Background The aromatase inhibitor letrozole is a more effective treatment for metastatic breast cancer and more effective in the neoadjuvant setting than tamoxifen. We compared letrozole with tamoxifen as adjuvant treatment for steroid-hormone-receptor–positive breast cancer in postmenopausal women.

Methods The Breast International Group (BIG) 1-98 study is a randomized, phase 3, double-blind trial that compared five years of treatment with various adjuvant endocrine therapy regimens in postmenopausal women with hormone-receptor–positive breast cancer: letrozole, letrozole followed by tamoxifen, tamoxifen, and tamoxifen followed by letrozole. This analysis compares the two groups assigned to receive letrozole initially with the two groups assigned to receive tamoxifen initially; events and follow-up in the sequential-treatment groups were included up to the time that treatments were switched.

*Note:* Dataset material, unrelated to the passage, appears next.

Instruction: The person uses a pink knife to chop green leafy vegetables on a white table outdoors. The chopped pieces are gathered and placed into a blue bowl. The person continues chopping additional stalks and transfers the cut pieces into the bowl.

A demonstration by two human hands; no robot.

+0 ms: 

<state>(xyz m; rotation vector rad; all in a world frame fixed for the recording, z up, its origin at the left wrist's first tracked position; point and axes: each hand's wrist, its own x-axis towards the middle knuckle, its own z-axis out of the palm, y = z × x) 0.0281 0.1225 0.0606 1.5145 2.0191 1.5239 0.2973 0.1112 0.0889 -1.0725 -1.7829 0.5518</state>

Results A total of 8010 women with data that could be assessed were enrolled, 4003 in the letrozole group and 4007 in the tamoxifen group. After a median follow-up of 25.8 months, 351 events had occurred in the letrozole group and 428 events in the tamoxifen group, with five-year disease-free survival estimates of 84.0 percent and 81.4 percent, respectively. As compared with tamoxifen, letrozole significantly reduced the risk of an event ending a period of disease-free survival (hazard ratio, 0.81; 95 percent confidence interval, 0.70 to 0.93; P=0.003), especially the risk of distant recurrence (hazard ratio, 0.73; 95 percent confidence interval, 0.60 to 0.88; P=0.001). Thromboembolism, endometrial cancer, and vaginal bleeding were more common in the tamoxifen group. Women given letrozole had a higher incidence of skeletal and cardiac events and of hypercholesterolemia.

Conclusions In postmenopausal women with endocrine-responsive breast cancer, adjuvant treatment with letrozole, as compared with tamoxifen, reduced the risk of recurrent disease, especially at distant sites. (ClinicalTrials.gov number, NCT00004205 [ClinicalTrials.gov] .)


Source Information

The Writing Committee (Beat Thürlimann, M.D., chair, Aparna Keshaviah, Sc.M., Alan S. Coates, M.D., Henning Mouridsen, M.D., Louis Mauriac, M.D., John F. Forbes, F.R.A.C.S., Robert Paridaens, M.D., Ph.D., Monica Castiglione-Gertsch, M.D., Richard D. Gelber, Ph.D., Manuela Rabaglio, M.D., Ian Smith, M.D., Andrew Wardly, M.D., Karen N. Price, B.S., and Aron Goldhirsch, M.D.) takes responsibility for the content of this article. The affiliations of the Writing Committee members are listed in the Appendix.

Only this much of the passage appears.